Now for the Gross Yucky Part
I promised you bodily fluids, did I not? Giving birth is notorious for being a very, um, damp process, but what you may not know is that the aftermath can be pretty humid as well. Thanks to the fact that Celeste's head was resting on my bladder for the better part of a trimester, as well as the basic process of giving birth itself, my poor bladder just couldn't take the pressure (ha! Urinary tract joke!) and basically stopped functioning for awhile there. All of which is a roundabout way of saying that I spent the better part of two weeks peeing my pants unexpectedly. You know those ads for the adult diapers that show a stylishly dressed woman confidently dancing the tango or jumping rope with her grandkids? Yeah. What they don't show is the "before" picture, where she has to drop everything and race to the head in a desperate attempt to get to the toilet before the floodgates open. Man, is that ever inconvenient! (No, I never actually dropped everything - inanimate objects, yes; Celeste and India, no.) Fortunately, the problem seems to be receding somewhat (ha! Water joke!), so my dark visions of a future spent no further than ten feet away from a bathroom don't seem to be materializing.
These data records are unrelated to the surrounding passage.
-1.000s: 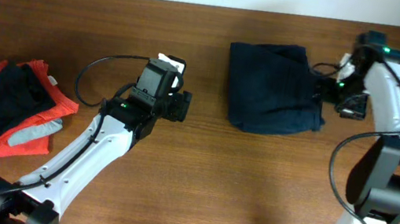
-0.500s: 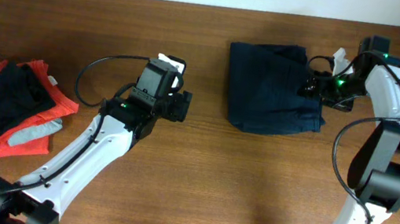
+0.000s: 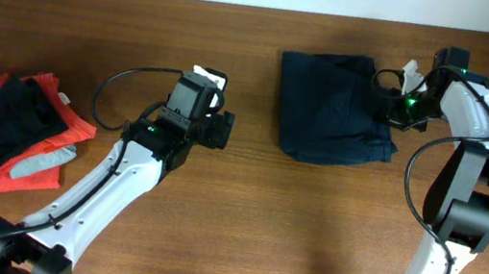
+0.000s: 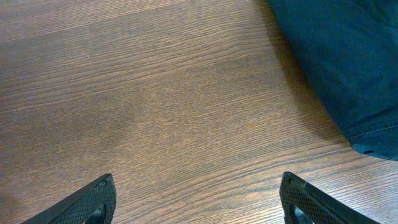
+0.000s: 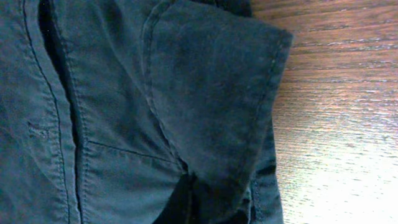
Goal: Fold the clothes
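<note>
On table (image 3: 257,246): clothes (image 3: 336,112) right, garment pile (image 3: 16,137) left

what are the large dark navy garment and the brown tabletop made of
Large dark navy garment: soft woven cotton, perhaps light denim; matte, slightly fuzzy, with stitched seams. Brown tabletop: wood or wood-grain laminate, can't tell which; smooth, faint sheen, fine grain lines.

Open table (image 3: 309,224) spans the middle, flanked by the clothes (image 3: 336,107) (right) and garment pile (image 3: 16,137).
</note>
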You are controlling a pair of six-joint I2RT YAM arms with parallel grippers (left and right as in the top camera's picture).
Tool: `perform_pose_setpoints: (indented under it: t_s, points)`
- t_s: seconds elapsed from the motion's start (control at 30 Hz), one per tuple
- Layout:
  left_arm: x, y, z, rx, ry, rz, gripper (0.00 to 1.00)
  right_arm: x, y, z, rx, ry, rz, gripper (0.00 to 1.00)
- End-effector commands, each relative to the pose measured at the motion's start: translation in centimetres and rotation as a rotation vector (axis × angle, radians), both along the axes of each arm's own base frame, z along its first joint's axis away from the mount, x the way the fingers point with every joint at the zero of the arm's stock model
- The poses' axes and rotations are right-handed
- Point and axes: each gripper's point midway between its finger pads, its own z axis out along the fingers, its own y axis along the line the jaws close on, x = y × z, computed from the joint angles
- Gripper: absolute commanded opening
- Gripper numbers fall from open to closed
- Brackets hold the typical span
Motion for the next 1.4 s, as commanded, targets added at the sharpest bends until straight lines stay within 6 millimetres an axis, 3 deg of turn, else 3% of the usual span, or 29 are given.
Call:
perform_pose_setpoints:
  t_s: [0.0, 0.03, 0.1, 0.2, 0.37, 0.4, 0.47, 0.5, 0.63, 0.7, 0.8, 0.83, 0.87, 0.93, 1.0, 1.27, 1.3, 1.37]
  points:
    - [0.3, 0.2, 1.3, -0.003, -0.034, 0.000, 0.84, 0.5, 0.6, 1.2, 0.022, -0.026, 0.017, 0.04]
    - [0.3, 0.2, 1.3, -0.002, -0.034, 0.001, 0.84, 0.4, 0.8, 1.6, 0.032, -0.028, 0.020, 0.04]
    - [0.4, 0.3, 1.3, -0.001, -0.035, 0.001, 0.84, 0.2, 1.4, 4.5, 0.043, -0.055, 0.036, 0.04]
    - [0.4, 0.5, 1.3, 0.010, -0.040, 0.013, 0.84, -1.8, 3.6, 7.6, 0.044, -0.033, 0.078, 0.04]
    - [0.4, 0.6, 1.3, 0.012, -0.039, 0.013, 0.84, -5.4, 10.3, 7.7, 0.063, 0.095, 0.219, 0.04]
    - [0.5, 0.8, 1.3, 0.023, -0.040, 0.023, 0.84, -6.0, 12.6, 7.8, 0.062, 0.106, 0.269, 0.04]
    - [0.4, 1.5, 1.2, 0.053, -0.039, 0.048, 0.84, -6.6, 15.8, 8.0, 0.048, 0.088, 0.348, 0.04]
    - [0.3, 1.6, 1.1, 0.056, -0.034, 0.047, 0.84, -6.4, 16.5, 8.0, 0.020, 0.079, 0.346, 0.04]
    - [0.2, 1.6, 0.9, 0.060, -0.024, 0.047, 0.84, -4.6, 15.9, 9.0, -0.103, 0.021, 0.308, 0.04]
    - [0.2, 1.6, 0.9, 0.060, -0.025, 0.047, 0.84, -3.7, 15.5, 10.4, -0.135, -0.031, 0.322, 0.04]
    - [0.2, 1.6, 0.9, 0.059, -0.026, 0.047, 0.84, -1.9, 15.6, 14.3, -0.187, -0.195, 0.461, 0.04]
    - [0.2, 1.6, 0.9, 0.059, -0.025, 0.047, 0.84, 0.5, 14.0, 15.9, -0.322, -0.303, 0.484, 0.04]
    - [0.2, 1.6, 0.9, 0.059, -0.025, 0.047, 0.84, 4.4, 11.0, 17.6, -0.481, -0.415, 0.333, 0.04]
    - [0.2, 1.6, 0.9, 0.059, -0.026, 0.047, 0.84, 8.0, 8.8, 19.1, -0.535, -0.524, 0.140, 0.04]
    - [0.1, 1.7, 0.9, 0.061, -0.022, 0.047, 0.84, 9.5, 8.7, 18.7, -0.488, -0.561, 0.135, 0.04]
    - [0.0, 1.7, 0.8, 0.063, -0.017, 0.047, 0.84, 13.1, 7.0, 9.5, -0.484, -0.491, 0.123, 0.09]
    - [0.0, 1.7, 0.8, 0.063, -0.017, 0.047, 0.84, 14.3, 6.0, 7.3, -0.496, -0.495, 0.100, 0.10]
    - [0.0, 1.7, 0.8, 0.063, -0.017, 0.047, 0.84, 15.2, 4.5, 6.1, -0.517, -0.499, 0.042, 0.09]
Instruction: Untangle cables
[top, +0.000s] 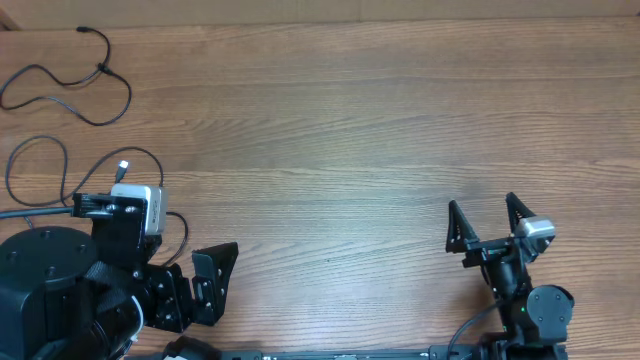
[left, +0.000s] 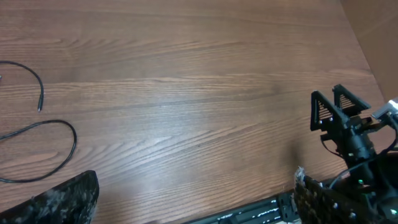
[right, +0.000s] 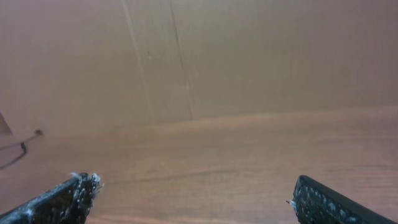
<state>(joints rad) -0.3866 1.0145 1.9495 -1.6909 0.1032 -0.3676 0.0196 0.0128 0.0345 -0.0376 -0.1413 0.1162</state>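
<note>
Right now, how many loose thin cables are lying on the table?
2. One cable loops at the far left corner of the table; a second, silver-tipped cable lies nearer, beside the left arm, whose body may hide more.

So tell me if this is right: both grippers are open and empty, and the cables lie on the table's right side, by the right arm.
Wrong on the side. The cables lie on the left side of the table, by the left arm, as the overhead view shows. The left gripper and right gripper are indeed open and empty.
</note>
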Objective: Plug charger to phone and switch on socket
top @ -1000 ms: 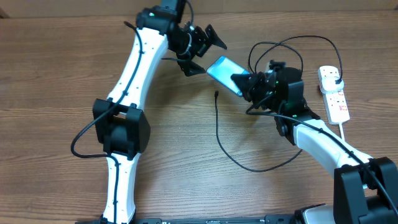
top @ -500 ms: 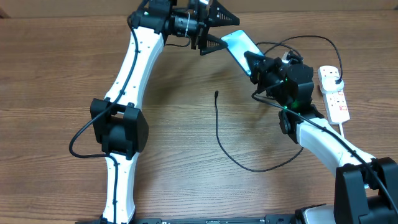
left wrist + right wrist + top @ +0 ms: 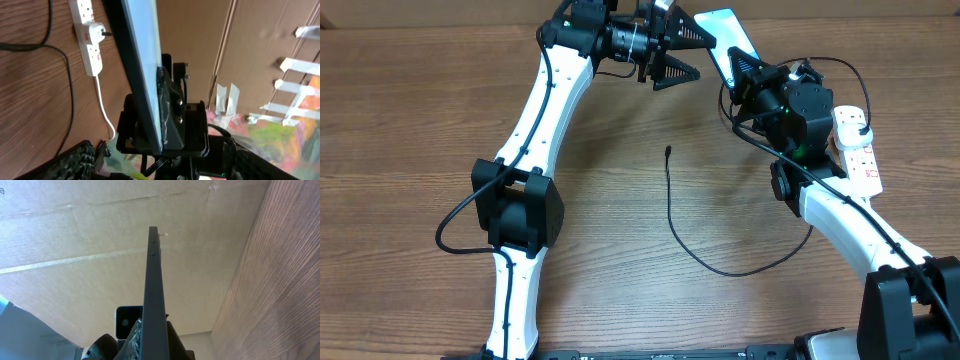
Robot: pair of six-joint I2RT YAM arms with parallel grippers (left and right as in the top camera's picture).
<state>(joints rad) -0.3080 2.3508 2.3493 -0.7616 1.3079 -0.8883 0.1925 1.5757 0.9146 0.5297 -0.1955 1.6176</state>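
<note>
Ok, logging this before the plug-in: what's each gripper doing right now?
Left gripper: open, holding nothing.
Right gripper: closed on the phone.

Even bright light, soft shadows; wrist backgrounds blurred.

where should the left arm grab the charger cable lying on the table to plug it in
Grip the charger just behind its connector tip, on the straight run lying flat on the table. Come straight down from above, closing across the cable: nothing crowds it there, and the open left tool is free.
</note>
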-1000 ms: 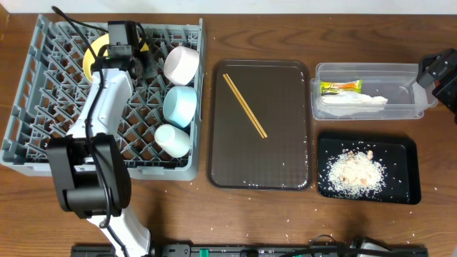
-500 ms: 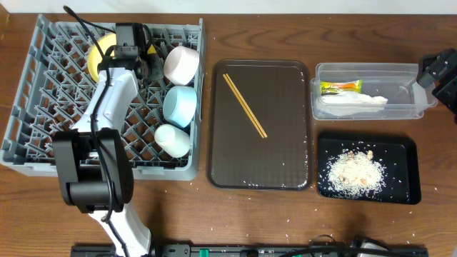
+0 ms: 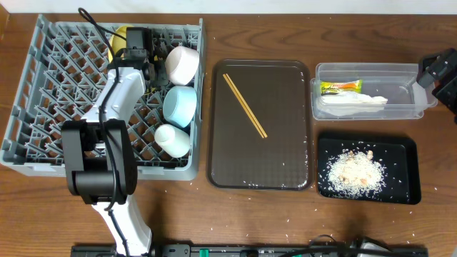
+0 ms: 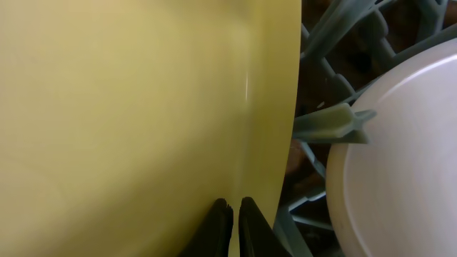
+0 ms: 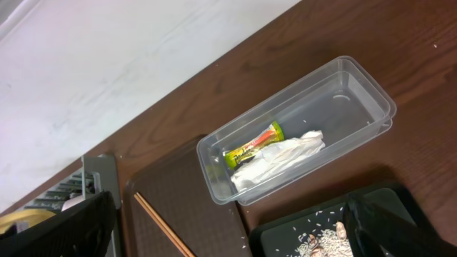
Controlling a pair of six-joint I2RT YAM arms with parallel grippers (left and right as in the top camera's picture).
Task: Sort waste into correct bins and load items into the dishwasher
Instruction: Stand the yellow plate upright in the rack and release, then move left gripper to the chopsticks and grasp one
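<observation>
My left gripper (image 3: 136, 44) is shut on the rim of the yellow plate (image 3: 119, 37), held on edge at the back of the grey dish rack (image 3: 43, 107). The plate fills the left wrist view (image 4: 128, 107), with the fingers (image 4: 230, 221) pinching its edge next to the white bowl (image 4: 400, 157). The white bowl (image 3: 181, 64), light-blue bowl (image 3: 180, 105) and white cup (image 3: 173, 140) sit in the rack. Two chopsticks (image 3: 245, 106) lie on the brown tray (image 3: 285, 164). My right gripper (image 5: 228, 228) is open and empty at the far right (image 3: 439, 71).
The clear tub (image 3: 400, 78) holds the green-yellow wrapper (image 3: 340, 87) and crumpled white paper (image 3: 353, 102). The black tray (image 3: 403, 153) holds the rice scraps (image 3: 353, 171). A few grains lie scattered on the wooden table near the front.
My left gripper has carried the yellow plate to the right along the back of the rack, closer to the white bowl. The right arm has not moved.
</observation>
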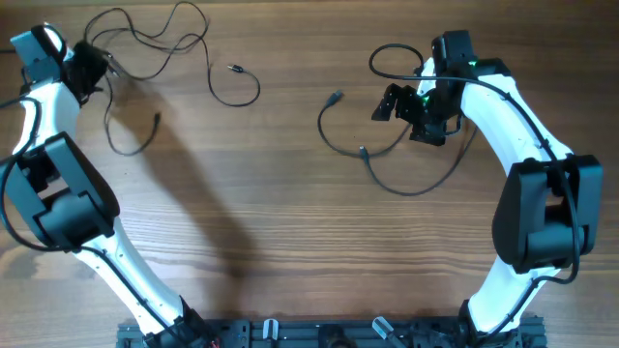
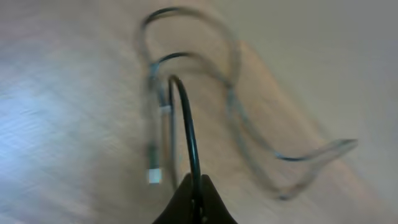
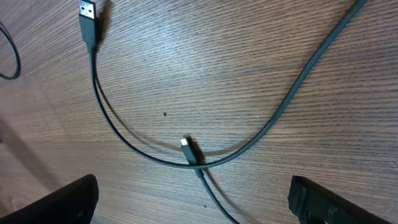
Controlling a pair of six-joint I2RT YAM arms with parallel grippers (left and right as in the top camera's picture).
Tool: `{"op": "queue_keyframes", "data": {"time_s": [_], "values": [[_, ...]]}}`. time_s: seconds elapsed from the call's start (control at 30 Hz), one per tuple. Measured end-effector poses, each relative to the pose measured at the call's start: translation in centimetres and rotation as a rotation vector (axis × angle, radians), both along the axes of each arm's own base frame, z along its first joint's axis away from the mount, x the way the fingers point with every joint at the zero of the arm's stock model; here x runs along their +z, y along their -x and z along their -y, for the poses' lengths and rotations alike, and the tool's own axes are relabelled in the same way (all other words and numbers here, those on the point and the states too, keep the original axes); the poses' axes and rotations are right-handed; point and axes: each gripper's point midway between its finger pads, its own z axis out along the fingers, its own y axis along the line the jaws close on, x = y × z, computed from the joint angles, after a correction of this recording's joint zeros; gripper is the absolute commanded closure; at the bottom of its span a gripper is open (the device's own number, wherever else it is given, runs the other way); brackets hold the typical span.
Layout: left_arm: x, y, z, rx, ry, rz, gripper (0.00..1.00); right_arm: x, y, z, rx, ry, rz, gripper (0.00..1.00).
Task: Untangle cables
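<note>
Black thin cable [image 2: 186,124], clenched by the left gripper [image 2: 196,200] far left, sits well apart from the grey cable [image 3: 94,68] beneath the spread-open right gripper [image 3: 198,199], apparently to keep them separated.

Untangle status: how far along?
Done: the thin black cable and the USB cable lie apart on the table. In hand: left gripper shut on the thin black cable; right gripper open above the USB cable. Left: the USB cable crosses itself by its small plug.
</note>
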Motion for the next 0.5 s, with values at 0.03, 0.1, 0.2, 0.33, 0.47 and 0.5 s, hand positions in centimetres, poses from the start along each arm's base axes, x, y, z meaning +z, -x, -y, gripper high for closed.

Yeah, Yeah, I Know What I Said
File under the category, "Eating My Words":
Despite all my protests to the contrary, in which I vowed I would not create another attachment -parented parasite, I spent a delicious two hours yesterday, butt firmly planted on the couch, watching episodes of "Desperate Housewives" and cuddling a tiny sleeping baby. I know this is but the first step down the road to perdition. I know that India's nightly migration into our bed can be directly traced back to those first few months of 24-hour cuddling and carrying. I know I'm not only allowing but encouraging this to happen again. But in the immortal words of song and story, how can something so bad feel so good?